What you will do
Output the data below exactly, images excluded.
::: Source material
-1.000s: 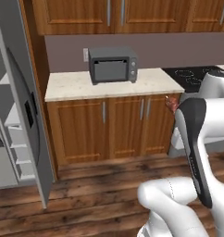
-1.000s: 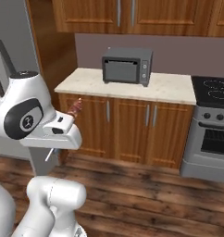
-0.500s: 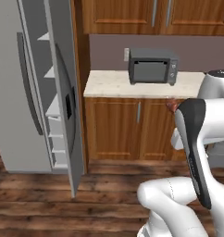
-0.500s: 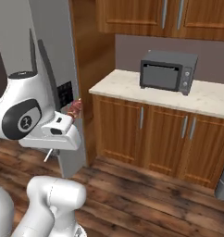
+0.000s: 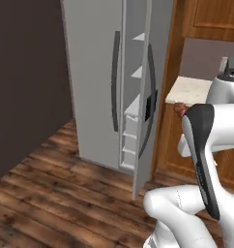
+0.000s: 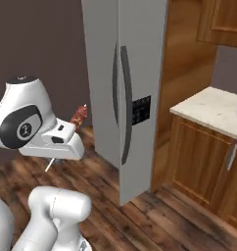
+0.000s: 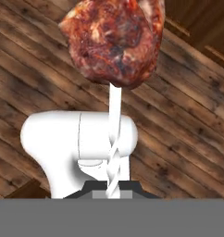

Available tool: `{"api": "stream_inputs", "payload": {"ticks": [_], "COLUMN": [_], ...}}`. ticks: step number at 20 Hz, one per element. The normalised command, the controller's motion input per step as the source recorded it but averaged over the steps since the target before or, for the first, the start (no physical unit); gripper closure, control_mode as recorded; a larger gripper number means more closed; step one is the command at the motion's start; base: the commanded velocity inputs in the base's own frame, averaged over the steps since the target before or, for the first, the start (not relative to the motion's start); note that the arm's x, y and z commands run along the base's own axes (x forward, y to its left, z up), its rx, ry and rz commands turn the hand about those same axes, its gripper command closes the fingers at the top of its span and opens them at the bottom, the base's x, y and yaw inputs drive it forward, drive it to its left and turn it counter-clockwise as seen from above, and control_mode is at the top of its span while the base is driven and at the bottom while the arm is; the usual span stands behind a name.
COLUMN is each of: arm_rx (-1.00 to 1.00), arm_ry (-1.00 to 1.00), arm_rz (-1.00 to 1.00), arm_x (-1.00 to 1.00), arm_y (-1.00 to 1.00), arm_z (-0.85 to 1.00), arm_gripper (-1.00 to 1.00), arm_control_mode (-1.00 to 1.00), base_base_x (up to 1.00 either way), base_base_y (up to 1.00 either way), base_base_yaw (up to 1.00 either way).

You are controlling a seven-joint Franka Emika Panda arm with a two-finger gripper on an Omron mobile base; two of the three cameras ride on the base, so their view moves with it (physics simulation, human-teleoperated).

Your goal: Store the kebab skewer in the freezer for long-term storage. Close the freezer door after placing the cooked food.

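One kebab skewer (image 7: 115, 44) clenched in the tool (image 7: 113, 187) — one freezer door (image 5: 147, 104) ajar, two dark handles.

White glossy arm (image 5: 186, 213), rounded links, black elongated joint cover (image 5: 202, 145). Dark round joint cap (image 6: 23, 128) with small white emblem, at 9 o'clock.

No lettering, brand, number or sign can be read anywhere in this kitchen: the small black dispenser panel (image 6: 140, 110) on the freezer door (image 6: 135, 88) carries only pale marks too small to make out, and the round emblem on the robot arm's joint is likewise illegible
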Motion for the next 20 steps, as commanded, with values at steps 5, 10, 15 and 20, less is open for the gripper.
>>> {"api": "stream_inputs", "payload": {"ticks": [5, 10, 15, 20], "arm_rx": [0.00, 0.00, 0.00, 0.00], "arm_ry": [0.00, 0.00, 0.00, 0.00], "arm_rz": [0.00, 0.00, 0.00, 0.00], "arm_x": [0.00, 0.00, 0.00, 0.00], "arm_y": [0.00, 0.00, 0.00, 0.00], "arm_z": [0.00, 0.00, 0.00, 0.00], "arm_gripper": [1.00, 1.00, 1.00, 1.00], "arm_control_mode": [1.00, 1.00, 1.00, 1.00], "base_base_x": [-0.06, 0.01, 0.30, 0.62], "base_base_y": [0.59, 0.48, 0.27, 0.46], "base_base_yaw": [0.62, 0.46, 0.07, 0.01]}}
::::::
Written response
-1.000s: 
-1.000s: 
-0.500s: 
-0.500s: 
+0.000s: 
+0.000s: 
+0.000s: 

Available tool: `{"api": "stream_inputs", "payload": {"ticks": [_], "COLUMN": [_], ...}}`. ticks: step number at 20 Hz, one per element. The normalised command, the controller's motion input per step as the source recorded it but averaged over the steps since the target before or, for the first, the start (no physical unit); gripper closure, control_mode as recorded; a larger gripper number means more closed; step one is the command at the motion's start; base: the commanded velocity inputs in the base's own frame, averaged over the steps since the target before or, for the first, the start (not relative to the motion's start); note that the arm's x, y and z commands run along the base's own axes (x forward, y to its left, z up), its rx, ry and rz commands turn the hand about those same axes, its gripper command closes the fingers at the top of its span and opens them at the bottom, the base's x, y and yaw inputs drive it forward, drive it to its left and turn it counter-clockwise as seen from above, and control_mode is at the top of its span while the base is driven and at the bottom while the arm is; the usual span stands behind a name.
COLUMN is each of: arm_rx (-1.00 to 1.00), arm_ry (-1.00 to 1.00), arm_rz (-1.00 to 1.00), arm_x (-1.00 to 1.00), arm_y (-1.00 to 1.00), arm_z (-0.85 to 1.00), arm_gripper (-1.00 to 1.00), arm_control_mode (-1.00 to 1.00), base_base_x (up to 1.00 either way), base_base_y (up to 1.00 either way), base_base_yaw (up to 1.00 either way).

You are controlling a seven-joint Franka Emika Panda arm with a two-finger gripper on an Omron mobile base; two of the three cameras ride on the base, so their view moves with it (physics simulation, human-teleoperated).

Your goal: Store the kebab skewer in the freezer for long-term storage. Close the freezer door after placing the cooked food.

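One kebab skewer (image 7: 115, 44) clenched in the tool (image 7: 113, 187) — one freezer door (image 5: 147, 104) ajar, two dark handles.

White glossy arm (image 5: 186, 213), rounded links, black elongated joint cover (image 5: 202, 145). Dark round joint cap (image 6: 23, 128) with small white emblem, at 9 o'clock.

No lettering, brand, number or sign can be read anywhere in this kitchen: the small black dispenser panel (image 6: 140, 110) on the freezer door (image 6: 135, 88) carries only pale marks too small to make out, and the round emblem on the robot arm's joint is likewise illegible
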Motion for the next 20 steps, as commanded, with values at steps 5, 10, 15 and 20, less is open for the gripper.
>>> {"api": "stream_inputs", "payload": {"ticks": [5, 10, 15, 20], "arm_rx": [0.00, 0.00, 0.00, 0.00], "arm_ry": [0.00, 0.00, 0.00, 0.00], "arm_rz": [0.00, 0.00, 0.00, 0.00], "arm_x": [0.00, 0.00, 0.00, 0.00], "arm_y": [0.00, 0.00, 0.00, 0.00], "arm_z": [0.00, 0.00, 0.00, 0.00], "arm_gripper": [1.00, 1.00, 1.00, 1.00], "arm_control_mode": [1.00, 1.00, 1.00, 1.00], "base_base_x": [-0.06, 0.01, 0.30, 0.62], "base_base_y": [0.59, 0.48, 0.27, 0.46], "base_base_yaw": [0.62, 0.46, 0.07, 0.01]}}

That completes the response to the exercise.